Department of History

Abstract

It was not the first time when New York was being hit by Yellow Fever in 1795. As early as 1668, the deadly disease was thought to be a punishment from God that the Governor at that time had to order a fast day.In 1793, the largest scale Yellow Fever epidemic struck the young United States’ capital, Philadelphia. The fever came in summer and faded when winter arrived. It was estimated that one-tenth of the population in Philadelphia had died and more than 17,000 had fled by November that year. Dr Benjamin Rush was a physician and a medical researcher in Philadelphia. He had persuaded the Free African Society, a religious black community, to voluntarily send helpers and nurses to help with taking care of patients who were mainly whites. He believed that the blacks had special immunity that can escape from Yellow Fever.

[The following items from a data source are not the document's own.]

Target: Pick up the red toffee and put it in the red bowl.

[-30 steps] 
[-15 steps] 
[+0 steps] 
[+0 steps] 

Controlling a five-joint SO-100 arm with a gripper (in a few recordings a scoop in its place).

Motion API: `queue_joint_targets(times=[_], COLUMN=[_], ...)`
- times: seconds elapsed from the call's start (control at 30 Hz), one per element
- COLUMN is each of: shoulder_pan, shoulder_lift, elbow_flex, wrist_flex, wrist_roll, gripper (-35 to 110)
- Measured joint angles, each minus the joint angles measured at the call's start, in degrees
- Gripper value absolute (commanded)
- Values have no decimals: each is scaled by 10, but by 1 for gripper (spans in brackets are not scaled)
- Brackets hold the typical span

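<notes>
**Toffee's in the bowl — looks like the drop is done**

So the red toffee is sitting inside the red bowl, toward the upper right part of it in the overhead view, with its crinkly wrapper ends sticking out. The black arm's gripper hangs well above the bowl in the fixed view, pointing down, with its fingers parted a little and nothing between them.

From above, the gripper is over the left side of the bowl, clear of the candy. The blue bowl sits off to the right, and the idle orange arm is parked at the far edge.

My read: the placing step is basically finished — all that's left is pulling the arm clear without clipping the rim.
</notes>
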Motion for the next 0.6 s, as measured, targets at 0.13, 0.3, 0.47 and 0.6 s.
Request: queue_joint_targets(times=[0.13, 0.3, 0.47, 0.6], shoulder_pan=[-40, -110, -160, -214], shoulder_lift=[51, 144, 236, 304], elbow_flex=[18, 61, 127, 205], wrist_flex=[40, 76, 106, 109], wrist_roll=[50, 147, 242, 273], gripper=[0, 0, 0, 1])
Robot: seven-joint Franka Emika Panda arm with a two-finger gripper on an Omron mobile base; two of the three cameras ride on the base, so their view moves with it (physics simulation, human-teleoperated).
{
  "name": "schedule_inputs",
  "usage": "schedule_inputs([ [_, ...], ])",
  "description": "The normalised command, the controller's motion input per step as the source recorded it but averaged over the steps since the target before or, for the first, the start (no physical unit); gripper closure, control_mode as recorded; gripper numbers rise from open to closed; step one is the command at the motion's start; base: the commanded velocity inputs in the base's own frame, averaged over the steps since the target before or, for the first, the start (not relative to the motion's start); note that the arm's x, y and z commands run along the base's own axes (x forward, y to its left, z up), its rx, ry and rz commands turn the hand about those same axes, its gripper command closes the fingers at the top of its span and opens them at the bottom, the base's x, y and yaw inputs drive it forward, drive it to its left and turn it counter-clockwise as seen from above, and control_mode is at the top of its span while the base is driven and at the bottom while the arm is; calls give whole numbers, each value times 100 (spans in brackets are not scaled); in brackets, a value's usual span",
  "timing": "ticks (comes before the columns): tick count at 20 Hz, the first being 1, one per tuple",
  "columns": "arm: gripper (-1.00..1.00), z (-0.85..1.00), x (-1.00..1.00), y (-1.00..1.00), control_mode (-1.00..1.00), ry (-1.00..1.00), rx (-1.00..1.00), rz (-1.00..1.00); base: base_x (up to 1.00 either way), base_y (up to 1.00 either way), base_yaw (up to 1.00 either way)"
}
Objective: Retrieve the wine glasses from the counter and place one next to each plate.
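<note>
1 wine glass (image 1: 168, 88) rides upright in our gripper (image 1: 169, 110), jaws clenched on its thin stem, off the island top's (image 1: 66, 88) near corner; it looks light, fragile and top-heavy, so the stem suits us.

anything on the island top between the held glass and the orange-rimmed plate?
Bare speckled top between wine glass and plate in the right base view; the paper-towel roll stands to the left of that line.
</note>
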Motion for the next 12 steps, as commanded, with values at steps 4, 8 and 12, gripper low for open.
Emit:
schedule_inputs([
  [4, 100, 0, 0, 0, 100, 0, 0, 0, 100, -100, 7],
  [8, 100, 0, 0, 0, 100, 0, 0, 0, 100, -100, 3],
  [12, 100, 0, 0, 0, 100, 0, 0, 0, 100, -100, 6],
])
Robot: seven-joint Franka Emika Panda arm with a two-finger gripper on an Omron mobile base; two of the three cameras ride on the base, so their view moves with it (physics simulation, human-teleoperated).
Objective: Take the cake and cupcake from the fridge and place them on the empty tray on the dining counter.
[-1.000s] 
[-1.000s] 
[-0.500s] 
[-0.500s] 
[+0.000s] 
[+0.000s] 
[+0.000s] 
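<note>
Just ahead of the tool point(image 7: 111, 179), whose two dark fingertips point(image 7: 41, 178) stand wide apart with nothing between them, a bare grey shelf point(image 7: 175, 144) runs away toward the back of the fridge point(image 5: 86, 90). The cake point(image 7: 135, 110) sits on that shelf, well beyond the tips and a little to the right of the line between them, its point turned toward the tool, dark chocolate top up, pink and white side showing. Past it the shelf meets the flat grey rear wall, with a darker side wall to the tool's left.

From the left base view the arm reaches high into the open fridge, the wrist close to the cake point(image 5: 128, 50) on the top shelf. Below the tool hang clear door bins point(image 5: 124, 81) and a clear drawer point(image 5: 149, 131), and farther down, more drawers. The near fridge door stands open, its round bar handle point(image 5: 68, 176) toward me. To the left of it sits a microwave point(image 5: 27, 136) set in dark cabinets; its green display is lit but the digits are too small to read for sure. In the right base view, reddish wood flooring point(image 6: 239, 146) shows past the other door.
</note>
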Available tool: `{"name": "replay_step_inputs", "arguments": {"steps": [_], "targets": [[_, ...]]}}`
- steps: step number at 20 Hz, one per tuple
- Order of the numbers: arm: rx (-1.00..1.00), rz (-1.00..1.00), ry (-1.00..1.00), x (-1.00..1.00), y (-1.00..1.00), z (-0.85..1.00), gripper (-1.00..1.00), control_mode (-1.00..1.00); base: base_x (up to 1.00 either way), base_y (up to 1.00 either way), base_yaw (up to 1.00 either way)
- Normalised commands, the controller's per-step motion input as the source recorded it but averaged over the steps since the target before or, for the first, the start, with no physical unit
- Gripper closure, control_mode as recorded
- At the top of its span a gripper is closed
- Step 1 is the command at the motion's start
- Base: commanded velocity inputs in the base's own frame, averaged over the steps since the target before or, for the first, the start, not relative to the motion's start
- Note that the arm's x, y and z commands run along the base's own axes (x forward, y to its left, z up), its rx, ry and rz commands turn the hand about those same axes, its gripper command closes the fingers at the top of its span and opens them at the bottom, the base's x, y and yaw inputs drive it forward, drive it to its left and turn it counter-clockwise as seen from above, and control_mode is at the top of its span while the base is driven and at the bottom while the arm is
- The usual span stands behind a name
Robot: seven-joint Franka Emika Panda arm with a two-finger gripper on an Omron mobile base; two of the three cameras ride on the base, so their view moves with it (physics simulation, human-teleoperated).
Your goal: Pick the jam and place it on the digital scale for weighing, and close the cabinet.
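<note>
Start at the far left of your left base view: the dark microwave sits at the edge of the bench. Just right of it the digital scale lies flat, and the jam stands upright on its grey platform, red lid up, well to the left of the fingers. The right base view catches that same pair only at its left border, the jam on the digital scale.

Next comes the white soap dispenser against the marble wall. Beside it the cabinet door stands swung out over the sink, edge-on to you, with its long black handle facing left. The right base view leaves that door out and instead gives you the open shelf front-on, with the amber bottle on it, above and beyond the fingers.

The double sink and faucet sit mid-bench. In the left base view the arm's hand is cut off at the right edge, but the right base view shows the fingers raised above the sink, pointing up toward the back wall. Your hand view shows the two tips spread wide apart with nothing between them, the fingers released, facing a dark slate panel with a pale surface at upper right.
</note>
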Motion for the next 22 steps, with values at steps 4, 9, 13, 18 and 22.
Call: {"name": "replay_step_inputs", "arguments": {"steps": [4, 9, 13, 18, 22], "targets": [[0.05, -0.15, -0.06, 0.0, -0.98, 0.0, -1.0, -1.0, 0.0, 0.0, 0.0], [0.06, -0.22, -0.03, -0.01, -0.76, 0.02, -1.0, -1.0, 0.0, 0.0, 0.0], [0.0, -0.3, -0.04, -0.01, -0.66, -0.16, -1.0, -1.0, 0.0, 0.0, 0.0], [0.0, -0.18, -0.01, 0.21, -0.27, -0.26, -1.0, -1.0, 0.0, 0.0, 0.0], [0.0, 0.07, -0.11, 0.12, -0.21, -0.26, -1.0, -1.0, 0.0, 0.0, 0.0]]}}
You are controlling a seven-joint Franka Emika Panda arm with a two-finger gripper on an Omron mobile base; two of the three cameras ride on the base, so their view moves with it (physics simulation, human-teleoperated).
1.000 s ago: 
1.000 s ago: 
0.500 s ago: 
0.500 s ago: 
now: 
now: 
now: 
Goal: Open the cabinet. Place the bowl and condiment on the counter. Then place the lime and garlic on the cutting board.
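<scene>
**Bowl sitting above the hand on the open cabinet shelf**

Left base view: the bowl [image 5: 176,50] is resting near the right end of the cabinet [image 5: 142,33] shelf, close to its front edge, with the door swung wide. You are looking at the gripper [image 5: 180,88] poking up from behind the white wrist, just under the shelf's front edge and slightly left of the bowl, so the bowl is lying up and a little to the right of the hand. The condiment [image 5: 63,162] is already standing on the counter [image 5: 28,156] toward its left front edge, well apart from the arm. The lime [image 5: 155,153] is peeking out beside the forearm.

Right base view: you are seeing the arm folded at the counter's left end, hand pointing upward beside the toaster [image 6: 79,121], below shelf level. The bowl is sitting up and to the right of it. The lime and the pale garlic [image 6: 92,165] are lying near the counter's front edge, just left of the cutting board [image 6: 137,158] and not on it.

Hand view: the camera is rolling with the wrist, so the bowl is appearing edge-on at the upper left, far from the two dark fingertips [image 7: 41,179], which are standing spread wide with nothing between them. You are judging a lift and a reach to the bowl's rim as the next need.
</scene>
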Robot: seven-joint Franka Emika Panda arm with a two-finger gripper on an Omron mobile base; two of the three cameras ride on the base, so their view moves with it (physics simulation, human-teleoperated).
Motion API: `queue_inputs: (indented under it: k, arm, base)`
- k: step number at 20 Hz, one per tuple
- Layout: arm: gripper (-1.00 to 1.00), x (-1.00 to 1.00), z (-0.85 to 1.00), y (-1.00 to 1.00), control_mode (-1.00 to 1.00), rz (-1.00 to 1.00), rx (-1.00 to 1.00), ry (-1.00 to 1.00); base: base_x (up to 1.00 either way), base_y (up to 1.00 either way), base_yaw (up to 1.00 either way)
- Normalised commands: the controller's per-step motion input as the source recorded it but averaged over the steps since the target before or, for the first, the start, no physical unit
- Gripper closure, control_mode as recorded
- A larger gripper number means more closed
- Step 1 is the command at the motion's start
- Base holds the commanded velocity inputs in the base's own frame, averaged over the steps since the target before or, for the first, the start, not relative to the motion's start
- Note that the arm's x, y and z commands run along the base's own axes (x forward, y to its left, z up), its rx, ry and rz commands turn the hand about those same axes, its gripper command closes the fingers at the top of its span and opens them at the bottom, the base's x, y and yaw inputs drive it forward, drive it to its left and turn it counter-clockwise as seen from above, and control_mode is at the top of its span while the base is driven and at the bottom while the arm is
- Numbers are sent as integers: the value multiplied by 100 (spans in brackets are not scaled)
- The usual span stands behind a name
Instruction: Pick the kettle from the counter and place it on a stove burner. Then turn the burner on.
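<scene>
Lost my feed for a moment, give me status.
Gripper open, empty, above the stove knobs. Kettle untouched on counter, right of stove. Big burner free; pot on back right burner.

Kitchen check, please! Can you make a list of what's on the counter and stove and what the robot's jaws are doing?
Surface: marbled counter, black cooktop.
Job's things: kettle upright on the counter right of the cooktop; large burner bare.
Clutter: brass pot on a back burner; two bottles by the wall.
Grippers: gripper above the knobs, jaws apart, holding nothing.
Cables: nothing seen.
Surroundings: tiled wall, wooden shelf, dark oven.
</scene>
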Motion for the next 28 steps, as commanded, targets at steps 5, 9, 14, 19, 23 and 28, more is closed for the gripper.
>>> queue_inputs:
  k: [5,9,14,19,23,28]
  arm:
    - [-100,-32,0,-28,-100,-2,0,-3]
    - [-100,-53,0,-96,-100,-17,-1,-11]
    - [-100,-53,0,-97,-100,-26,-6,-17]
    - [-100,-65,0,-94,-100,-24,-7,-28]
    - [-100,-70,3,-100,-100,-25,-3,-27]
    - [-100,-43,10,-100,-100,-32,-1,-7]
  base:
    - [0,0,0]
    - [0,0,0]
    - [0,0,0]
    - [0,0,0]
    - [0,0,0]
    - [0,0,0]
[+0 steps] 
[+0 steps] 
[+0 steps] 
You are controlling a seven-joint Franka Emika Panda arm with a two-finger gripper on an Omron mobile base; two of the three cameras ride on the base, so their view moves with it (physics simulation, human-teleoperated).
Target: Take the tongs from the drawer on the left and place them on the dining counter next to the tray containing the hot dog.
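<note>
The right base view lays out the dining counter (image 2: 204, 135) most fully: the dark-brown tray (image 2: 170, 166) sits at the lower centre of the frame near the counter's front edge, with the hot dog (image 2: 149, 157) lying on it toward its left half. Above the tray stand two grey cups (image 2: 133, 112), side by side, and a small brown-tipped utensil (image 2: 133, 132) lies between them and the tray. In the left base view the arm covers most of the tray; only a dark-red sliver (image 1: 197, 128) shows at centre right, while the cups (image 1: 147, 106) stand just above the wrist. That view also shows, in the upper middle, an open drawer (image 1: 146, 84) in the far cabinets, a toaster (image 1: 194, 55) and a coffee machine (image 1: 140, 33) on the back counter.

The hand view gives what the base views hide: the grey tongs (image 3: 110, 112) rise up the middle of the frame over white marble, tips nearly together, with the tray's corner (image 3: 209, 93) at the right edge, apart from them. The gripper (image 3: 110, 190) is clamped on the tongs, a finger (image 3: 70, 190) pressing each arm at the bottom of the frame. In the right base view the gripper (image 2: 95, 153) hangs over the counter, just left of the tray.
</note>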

Although he later said that he was being “mistaken” at the beginning, he still claimed that “the disease was lighter in them, than in white people.”

This belief continued when the epidemic spread to New York after two years. Despite the living proof shown in the combat of Yellow Fever two years ago, the whites, who were still dominating the city’s decision and opinions, claimed that the blacks can gain self-protection with their body’s speciality. However, the question is, were the blacks really having immunity to the fatal epidemic?

Rush also said in his self-written account that he did receive black Yellow Fever patients in his clinic in Philadelphia. While this scientifically unproven belief might have put the blacks in to risk, they were still encouraged to “help” with the nursing. The reasons behind the “construction” of this belief were that hospitals were facing shortage in human resources as many whites had fled, and the opinion leaders of the black community also wanted to make use of the chance to serve to achieve their religious and social goals. However, it is undeniable that the cause of Yellow Fever was still uncertain, which had made them clueless about the correct way of fighting the epidemic.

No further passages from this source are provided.